Owen Flanagan is James B. Duke University Professor of Philosophy at Duke University, Durham, North Carolina, where he also holds appointments in Neurobiology, Psychology and Neuroscience, Center for Cognitive Neuroscience, and the Graduate Program in Literature. His interests are on the nature of consciousness, philosophical naturalism, ethics, cross-cultural ethics.
He is the author of 10 books, including Consciousness Reconsidered (MIT 1992), Varieties of Moral Personality (Harvard 1991), The Really Hard Problem: Meaning in a Material World (MIT 2007 ), The Bodhisattva’s Brain: Buddhism Naturalized (MIT 2011), and The Geography of Morals: Varieties of Moral Possibility (Oxford 2017). In 2015-16, Flanagan was Rockefeller Fellow at the National Humanities Center, and in 2016-2017, he was Berggruen Fellow at the Center for Advanced Studies in the Behavioral Sciences at Stanford. His article Varieties of Naturalism in the Oxford Handbook of Religion and Science discusses the many meanings of ‘naturalism’ in philosophy and whether and how naturalism can speak sensibly about epistemic or ethical oughts, about good, bad, right, and wrong.

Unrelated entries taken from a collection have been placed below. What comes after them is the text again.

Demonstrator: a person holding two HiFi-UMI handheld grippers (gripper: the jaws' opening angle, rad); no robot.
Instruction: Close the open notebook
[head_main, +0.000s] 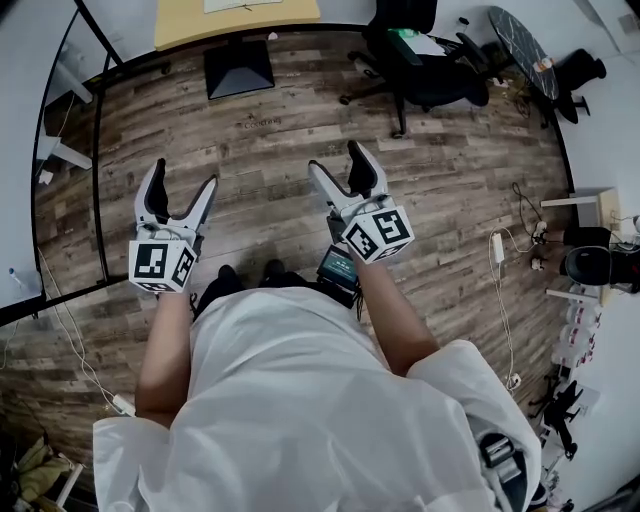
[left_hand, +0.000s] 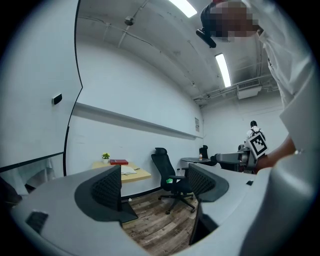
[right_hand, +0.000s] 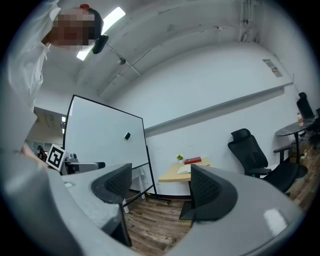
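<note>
The open notebook (head_main: 240, 4) lies with white pages up on a small yellow desk (head_main: 190, 25) across the room, at the top edge of the head view. The left gripper view shows the notebook (left_hand: 127, 171) beside a red book (left_hand: 119, 162), and it appears as notebook (right_hand: 184, 170) in the right gripper view. My left gripper (head_main: 183, 178) and right gripper (head_main: 338, 160) are held out level over the wooden floor, far from the desk. Both stand open, left gripper (left_hand: 157, 185) and right gripper (right_hand: 160, 185), with nothing between the jaws.
A black office chair (head_main: 420, 60) stands right of the desk, with a round dark table (head_main: 520, 40) beyond it. A black box (head_main: 238, 68) sits on the floor under the desk. A rolling whiteboard (right_hand: 105, 145) stands on the left. Cables (head_main: 500, 300) trail along the right wall.
</note>
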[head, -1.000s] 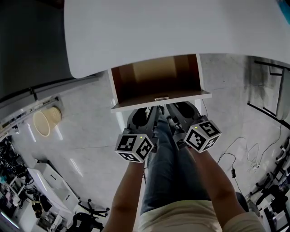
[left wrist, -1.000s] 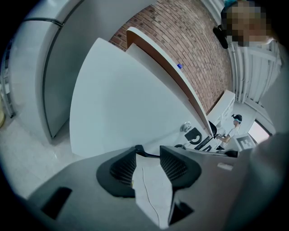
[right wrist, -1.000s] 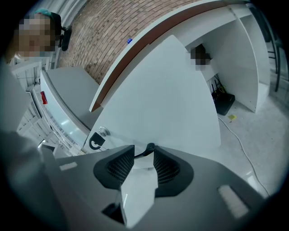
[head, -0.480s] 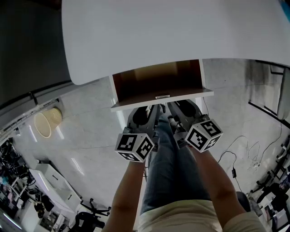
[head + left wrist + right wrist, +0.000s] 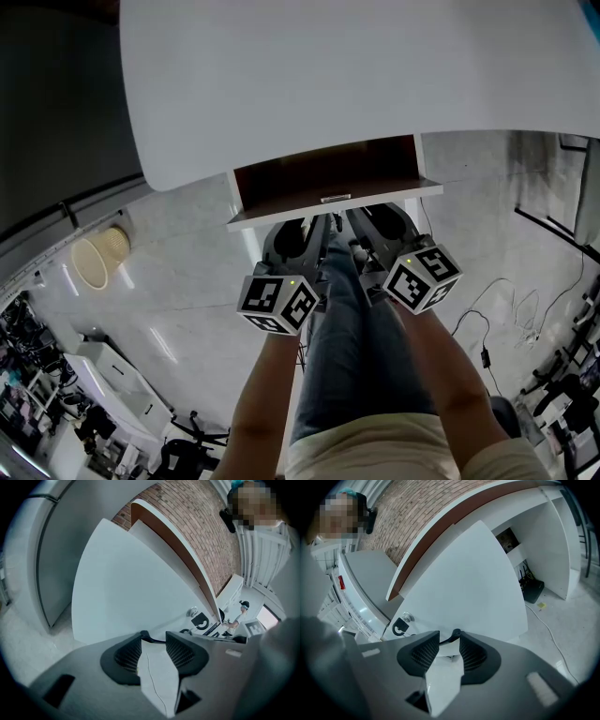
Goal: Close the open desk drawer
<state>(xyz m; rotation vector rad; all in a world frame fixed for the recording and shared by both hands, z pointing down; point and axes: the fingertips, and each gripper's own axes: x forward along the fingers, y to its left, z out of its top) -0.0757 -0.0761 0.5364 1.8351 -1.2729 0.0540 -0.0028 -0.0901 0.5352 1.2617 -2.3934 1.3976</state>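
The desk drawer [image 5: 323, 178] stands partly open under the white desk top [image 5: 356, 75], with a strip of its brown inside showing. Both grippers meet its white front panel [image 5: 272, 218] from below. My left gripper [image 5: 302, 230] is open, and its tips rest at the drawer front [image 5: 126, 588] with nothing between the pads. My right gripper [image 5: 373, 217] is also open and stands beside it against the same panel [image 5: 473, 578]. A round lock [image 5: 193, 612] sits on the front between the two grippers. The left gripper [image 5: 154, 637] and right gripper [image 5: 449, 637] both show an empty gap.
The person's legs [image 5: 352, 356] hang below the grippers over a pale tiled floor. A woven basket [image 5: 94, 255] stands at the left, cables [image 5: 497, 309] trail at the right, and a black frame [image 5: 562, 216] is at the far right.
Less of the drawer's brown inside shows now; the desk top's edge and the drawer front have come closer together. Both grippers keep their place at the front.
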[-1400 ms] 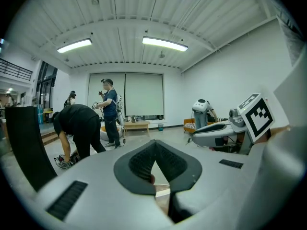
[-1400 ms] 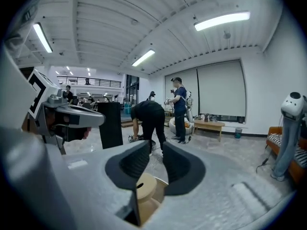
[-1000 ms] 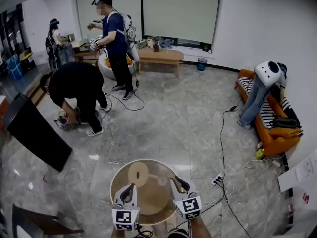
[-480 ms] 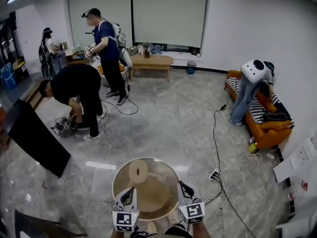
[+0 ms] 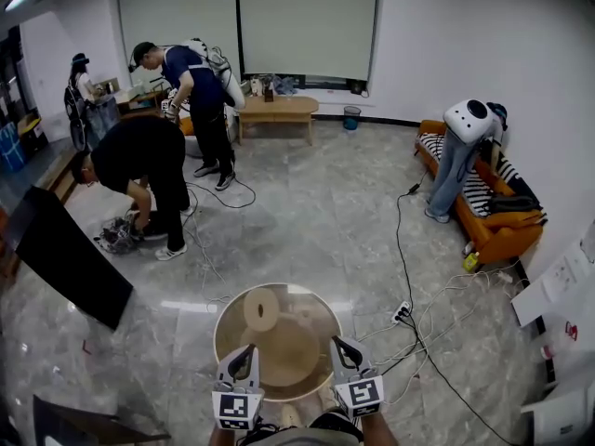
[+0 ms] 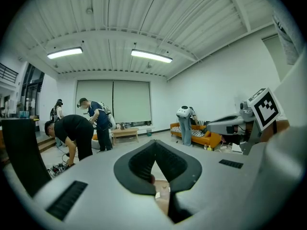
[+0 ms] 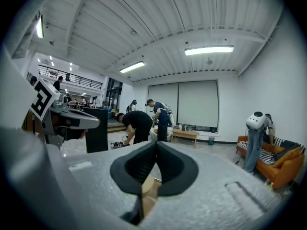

Ursula Goodenough is Professor of Biology Emerita at Washington University with a Ph.D. from Harvard in 1969; she has been living by the ocean on Martha’s Vineyard since 2017. Her research has focused on the molecular, cellular, and evolutionary biology of unicellular algae. Her first IRAS conference was in 1987. She has served in several IRAS leadership positions and co-chaired 6 conferences. Her interest in the religious naturalist orientation was birthed at IRAS and lead to a book (The Sacred Depths of Nature) and many articles in Zygon. She participated in the founding of the Religious Naturalist Association (RNA) in 2014 and currently serves as its president. She has 5 children and 8 grandchildren.
Sarah Lane Ritchie
Sarah Lane Ritchie is Lecturer on Theology and Science at Edinburgh University. She is fascinated by questions surrounding the human mind, the relationship between God and the physical world, the development of religious belief, and the question whether the theological framework of theistic naturalism provides the resources to affirm the sheer physicality of the human person. She earned a Master of Divinity degree at Princeton Theological Seminary and an MSc and a doctorate at the School of Divinity in Edinburgh. Her thesis on theories about divine action and the naturalization of consciousness earned her the ESSSAT Research Prize in 2018. It is published by Cambridge University Press as Divine Action and the Human Mind (2019). In Edinburgh, she coordinates with Mark Harris the Templeton funded research project God and the Book of Nature: Building a Science-engaged theology of nature.
Carol Wayne White
Carol Wayne White is Professor of Philosophy of Religion at Bucknell University, specializing in Poststructuralist Philosophies, Process Theism and Philosophy, Religious Naturalism, and Science and Religion, and Critical Theory and Religion. White was recently awarded a Bucknell University Presidential Professorship for 2018-2021. Her books include Black Lives and Sacred Humanity: Toward an African American Religious Naturalism (2016), which also won a Choice Award for Outstanding Academic Titles; The Legacy of Anne Conway (1631-70): Reverberations from a Mystical Naturalism (2009); and Poststructuralism, Feminism, and Religion: Triangulating Positions (2002). She has published numerous chapters in edited volumes and articles on religious naturalism, process philosophy, and the creative intersections of critical theory and religion; her work has also appeared in Zygon: The Journal of Religion and Science, The American Journal of Theology and Philosophy, Philosophia Africana, and Religion & Public Life. White has received international awards and national fellowships, including an Oxford University Fellowship in Religion and Science, a Science and Religion Grant from The John Templeton Foundation, and a NEH Fellowship. She is currently writing a new book that explores the tenets of deep ecology and insights of religious naturalism expressed in contemporary American nature poets and writers.
Janet Newton, Chapel Speaker
Janet Newton is minister of First Parish Church of Berlin, MA, a Unitarian Universalist and United Church of Christ congregation. She has come to ministry after many years as a high school English and philosophy teacher. For Janet, religion is a collaborative invitation to find, feed, and honor the spark of the sacred within every human heart, that we may know ourselves and our communities more deeply, and that we may make love more visible in the world. Her experiences have helped her develop a vision for church that uses worship, conversation, contemplation, and opportunities for lifelong learning and service to help us grow our souls, build community, and heal our world. She received a Masters in Divinity in May 2018 from Meadville Lombard Theological School in Chicago, where she studied with Michael Hogue.